Can Primary Cutaneous Follicle Center Lymphomas (PCFCL) Transform/Progress to Primary Cutaneous Diffuse Large B-Cell Lymphomas (PCDLBCL)? An Immunohistochemical Study of 82 Cases.
J Noelle Buonaccorsi, Dmitry Kazakov, Denisa Kacerovska, Suster Saul, Jose A Plaza. Medical College of Wisconsin, Milwaukee; Sikl's Department of Pathology, Charles University Medical Faculty Hospital, Pilsen, Czech Republic
Background: PCFCL is characterized by a proliferation of neoplastic follicles in the skin and has an excellent prognosis with a 5-year survival of over 95%. PCFCL has several distinctive features when compared with nodal follicular lymphomas, as they are frequently negative for BCL2 and only less than 25% of the cases have a BCL2 rearrangement. The risk of transformation of PCFCL to PCDLBCL has not been clearly delineated in the literature. PCDLBCL as defined by WHO system, are composed of large, transformed B cells without follicular architecture. Transformation of systemic/nodal follicular lymphoma into aggressive diffuse large B-cell lymphoma is associated with rapid disease progression and poor prognosis. We studied 82 cases of PCDLBCL utilizing antibodies for follicular dendritic cells (FDCs), CD21 and CD35, to detect networks of FDC's that could indicate possible transformation of preexisting PCFCL to PCDLBCL.
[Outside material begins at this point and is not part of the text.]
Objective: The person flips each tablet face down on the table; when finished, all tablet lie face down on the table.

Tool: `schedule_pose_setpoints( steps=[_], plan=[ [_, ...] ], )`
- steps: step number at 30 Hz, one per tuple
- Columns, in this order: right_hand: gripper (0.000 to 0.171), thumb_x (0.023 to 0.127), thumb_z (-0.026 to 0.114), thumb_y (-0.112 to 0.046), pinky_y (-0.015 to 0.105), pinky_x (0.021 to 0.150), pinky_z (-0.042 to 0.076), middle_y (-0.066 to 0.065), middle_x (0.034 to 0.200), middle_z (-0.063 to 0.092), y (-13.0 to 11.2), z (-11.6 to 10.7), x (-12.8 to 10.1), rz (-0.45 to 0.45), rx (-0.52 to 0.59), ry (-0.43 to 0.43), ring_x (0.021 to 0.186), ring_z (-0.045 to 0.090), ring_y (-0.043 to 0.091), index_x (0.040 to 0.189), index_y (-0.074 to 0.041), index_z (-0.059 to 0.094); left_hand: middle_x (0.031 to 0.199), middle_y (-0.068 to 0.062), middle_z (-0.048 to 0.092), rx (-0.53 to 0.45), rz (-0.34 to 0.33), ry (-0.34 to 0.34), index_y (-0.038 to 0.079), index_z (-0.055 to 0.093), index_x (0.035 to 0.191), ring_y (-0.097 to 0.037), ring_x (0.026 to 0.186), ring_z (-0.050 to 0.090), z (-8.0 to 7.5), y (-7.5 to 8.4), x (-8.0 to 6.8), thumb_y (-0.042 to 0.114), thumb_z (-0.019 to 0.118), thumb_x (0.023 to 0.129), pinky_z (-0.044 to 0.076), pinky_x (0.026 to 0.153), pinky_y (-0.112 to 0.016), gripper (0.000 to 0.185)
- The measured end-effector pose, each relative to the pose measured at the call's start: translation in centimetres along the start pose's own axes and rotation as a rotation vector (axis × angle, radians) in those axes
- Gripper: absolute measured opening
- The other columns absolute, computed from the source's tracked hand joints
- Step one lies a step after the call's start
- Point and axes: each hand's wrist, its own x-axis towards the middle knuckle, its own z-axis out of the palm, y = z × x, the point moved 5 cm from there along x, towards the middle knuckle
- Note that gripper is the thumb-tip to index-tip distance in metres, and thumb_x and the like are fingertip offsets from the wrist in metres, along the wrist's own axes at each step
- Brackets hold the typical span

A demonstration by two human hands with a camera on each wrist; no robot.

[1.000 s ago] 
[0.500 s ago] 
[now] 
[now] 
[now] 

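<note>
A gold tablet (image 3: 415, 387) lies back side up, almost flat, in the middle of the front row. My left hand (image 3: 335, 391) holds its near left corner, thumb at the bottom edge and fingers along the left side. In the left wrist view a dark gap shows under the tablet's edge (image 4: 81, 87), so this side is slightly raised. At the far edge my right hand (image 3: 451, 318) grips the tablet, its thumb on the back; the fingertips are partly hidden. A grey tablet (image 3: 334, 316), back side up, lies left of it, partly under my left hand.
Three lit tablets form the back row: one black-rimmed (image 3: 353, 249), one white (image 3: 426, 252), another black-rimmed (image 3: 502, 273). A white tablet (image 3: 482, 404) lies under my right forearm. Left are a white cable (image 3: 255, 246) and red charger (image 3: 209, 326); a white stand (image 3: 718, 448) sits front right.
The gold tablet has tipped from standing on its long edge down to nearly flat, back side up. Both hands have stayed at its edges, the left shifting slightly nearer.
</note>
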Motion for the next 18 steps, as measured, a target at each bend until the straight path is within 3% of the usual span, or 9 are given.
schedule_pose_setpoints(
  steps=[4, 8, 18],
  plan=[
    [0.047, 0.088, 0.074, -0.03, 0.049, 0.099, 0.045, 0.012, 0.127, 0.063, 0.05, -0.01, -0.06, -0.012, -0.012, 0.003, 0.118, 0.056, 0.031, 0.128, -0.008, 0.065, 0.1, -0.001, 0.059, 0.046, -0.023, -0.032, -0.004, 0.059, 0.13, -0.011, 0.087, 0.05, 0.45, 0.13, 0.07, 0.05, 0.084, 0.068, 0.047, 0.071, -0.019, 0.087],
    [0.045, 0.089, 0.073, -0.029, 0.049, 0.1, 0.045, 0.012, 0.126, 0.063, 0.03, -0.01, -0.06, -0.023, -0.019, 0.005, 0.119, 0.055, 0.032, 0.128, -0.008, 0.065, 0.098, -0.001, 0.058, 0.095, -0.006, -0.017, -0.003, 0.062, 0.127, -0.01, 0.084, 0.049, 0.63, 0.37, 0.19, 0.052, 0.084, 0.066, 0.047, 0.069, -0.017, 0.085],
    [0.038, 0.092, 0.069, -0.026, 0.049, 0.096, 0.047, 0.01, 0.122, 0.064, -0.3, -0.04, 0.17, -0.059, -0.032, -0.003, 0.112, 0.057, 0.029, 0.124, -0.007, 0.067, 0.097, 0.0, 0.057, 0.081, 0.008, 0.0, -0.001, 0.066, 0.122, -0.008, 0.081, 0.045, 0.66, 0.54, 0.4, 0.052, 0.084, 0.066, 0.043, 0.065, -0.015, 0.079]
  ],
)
Design: All cases were classified according to the new WHO/EORTC classification of cutaneous B-cell lymphomas. Primary skin involvement was defined as cutaneous lymphoma without nodal and/or visceral involvement after staging procedures. We included only cases that were characterized by diffuse infiltrates of B-cells without a follicular growth pattern. IHC staining was performed in all cases using CD21 and CD35 antibodies by a standard ABC method.
Results: Histologically, all the cases of PCDLBCL exhibited diffuse growth without evidence of a nodular pattern. Immunohistochemical studies were performed in all 82 cases and in 15 cases the presence of a CD21/CD35+ network of FDC's was noted throughout the tumor. Of the 15 cases that showed residual clusters of FDC's the tumors were located in the upper extremities (4 cases), leg (3), face (2), scalp (2), trunk (2), chest (1), and subclavicular area (1).
Conclusions: Systemic follicular lymphoma can transform or progress into DLBCL, which is usually associated with rapid disease progression, refractoriness to treatment and a poor outcome. This phenomenon, when occurring in the skin, has been rarely addressed in the literature. In summary, these findings support that some cases of PCDLBCL may represent transformed PCFCL. It is important to be aware of this phenomenon since the transformation of an indolent cutaneous PCFCL into high-grade lymphoma may be associated with a more aggressive behavior.